▶ **What the task requires**: Taking the line with "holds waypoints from" as the first and the line with "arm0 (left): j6" as the last, set down exactly every line in that range from the entries below, and no more.

[Study material Boundary: Start]

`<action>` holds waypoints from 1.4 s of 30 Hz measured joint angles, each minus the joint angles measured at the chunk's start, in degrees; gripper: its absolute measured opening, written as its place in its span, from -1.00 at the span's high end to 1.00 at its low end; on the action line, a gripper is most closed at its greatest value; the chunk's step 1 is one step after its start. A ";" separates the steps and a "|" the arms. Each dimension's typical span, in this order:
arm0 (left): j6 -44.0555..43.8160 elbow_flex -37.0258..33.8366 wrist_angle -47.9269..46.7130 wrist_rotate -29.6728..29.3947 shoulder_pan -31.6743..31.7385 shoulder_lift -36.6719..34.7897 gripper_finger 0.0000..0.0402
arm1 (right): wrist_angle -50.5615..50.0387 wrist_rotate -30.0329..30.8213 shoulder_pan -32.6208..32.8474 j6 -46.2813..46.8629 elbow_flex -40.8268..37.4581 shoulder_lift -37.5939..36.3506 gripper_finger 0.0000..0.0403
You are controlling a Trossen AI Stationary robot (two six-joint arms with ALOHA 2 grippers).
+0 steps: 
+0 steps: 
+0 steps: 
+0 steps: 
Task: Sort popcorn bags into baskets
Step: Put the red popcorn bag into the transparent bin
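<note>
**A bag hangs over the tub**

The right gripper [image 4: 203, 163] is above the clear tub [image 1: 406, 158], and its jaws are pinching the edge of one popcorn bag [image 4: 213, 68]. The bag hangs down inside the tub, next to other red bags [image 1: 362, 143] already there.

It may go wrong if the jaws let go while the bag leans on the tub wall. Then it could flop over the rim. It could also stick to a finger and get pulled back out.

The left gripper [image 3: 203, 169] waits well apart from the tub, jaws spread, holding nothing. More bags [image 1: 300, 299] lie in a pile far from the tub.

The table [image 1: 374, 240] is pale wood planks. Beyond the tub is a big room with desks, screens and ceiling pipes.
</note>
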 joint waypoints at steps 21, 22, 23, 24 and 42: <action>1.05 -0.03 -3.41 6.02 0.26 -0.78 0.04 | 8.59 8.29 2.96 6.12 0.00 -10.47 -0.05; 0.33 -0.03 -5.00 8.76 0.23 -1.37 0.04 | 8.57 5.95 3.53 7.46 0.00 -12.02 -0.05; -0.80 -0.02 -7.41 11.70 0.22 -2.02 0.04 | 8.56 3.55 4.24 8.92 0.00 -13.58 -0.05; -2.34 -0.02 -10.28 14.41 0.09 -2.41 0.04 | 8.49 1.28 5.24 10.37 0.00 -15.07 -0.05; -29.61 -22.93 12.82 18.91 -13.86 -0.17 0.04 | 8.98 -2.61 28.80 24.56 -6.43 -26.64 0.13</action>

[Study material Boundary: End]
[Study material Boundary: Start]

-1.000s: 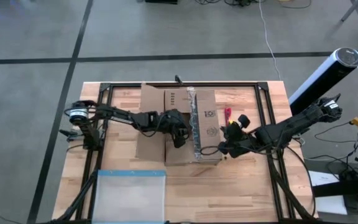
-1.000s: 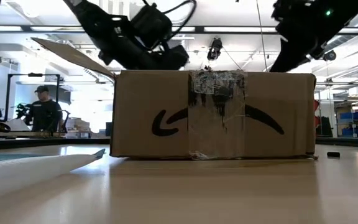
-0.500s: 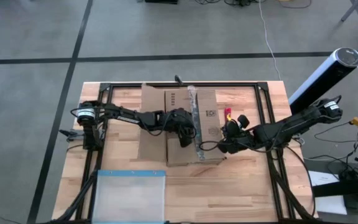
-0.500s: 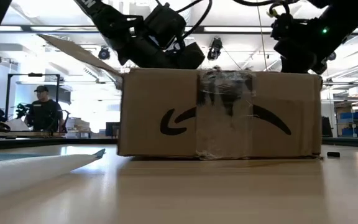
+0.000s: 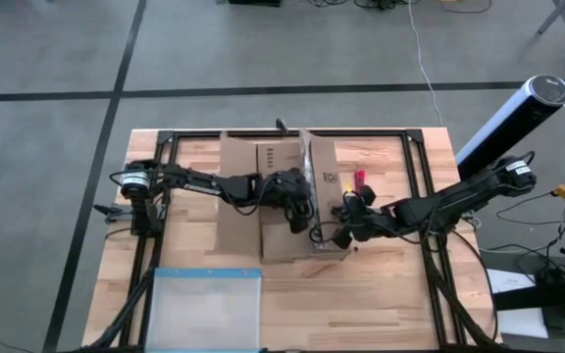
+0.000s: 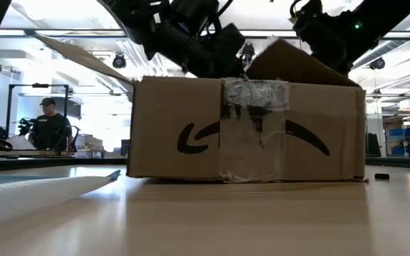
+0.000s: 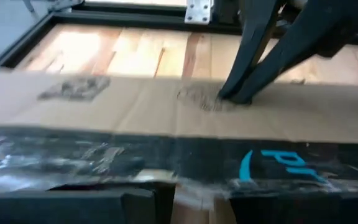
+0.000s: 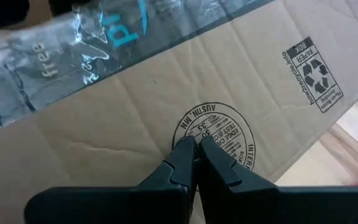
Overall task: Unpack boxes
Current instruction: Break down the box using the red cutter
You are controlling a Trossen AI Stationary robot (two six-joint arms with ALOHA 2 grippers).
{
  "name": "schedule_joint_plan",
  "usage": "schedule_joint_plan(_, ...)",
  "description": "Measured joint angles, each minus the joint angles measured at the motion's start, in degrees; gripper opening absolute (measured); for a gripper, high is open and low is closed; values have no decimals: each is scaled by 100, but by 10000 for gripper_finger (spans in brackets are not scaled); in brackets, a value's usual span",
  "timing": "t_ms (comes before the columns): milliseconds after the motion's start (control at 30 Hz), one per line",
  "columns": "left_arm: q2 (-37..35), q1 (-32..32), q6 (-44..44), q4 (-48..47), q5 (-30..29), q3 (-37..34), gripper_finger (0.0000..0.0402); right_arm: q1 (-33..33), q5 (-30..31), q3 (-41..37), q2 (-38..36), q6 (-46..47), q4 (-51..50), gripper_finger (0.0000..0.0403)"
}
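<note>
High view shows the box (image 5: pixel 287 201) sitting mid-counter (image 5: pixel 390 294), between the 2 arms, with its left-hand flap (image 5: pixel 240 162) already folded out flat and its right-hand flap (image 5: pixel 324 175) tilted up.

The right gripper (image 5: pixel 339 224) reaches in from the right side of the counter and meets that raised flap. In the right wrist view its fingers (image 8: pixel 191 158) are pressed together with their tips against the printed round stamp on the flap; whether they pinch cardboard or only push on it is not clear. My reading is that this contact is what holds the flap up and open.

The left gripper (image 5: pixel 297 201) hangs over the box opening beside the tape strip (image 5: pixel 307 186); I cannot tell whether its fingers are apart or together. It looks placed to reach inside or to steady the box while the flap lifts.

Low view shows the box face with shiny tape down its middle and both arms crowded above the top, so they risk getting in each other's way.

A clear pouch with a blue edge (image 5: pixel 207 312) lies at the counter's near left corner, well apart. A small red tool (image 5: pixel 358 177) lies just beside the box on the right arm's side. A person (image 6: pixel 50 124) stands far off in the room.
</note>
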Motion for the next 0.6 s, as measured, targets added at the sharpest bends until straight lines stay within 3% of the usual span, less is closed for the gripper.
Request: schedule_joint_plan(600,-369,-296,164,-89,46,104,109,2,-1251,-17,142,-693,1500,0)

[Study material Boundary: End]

▶ **Output below**:
`<action>` holds waypoints from 1.4 s of 30 Hz measured joint angles, each minus the joint angles measured at the chunk's start, in degrees; gripper: its absolute measured opening, written as its place in its span, from -1.00 at the span's high end to 1.00 at its low end; on the action line, a gripper is most closed at its greatest value; the chunk's step 1 is one step after its start. A ";" separates the steps and a "|" the arms. Each dimension's typical span, in this order:
arm0 (left): j6 -44.0555..43.8160 elbow_flex -37.0258..33.8366 wrist_angle -47.9269..46.7130 wrist_rotate -29.6728..29.3947 shoulder_pan -31.6743..31.7385 shoulder_lift -36.6719..34.7897 gripper_finger 0.0000..0.0402

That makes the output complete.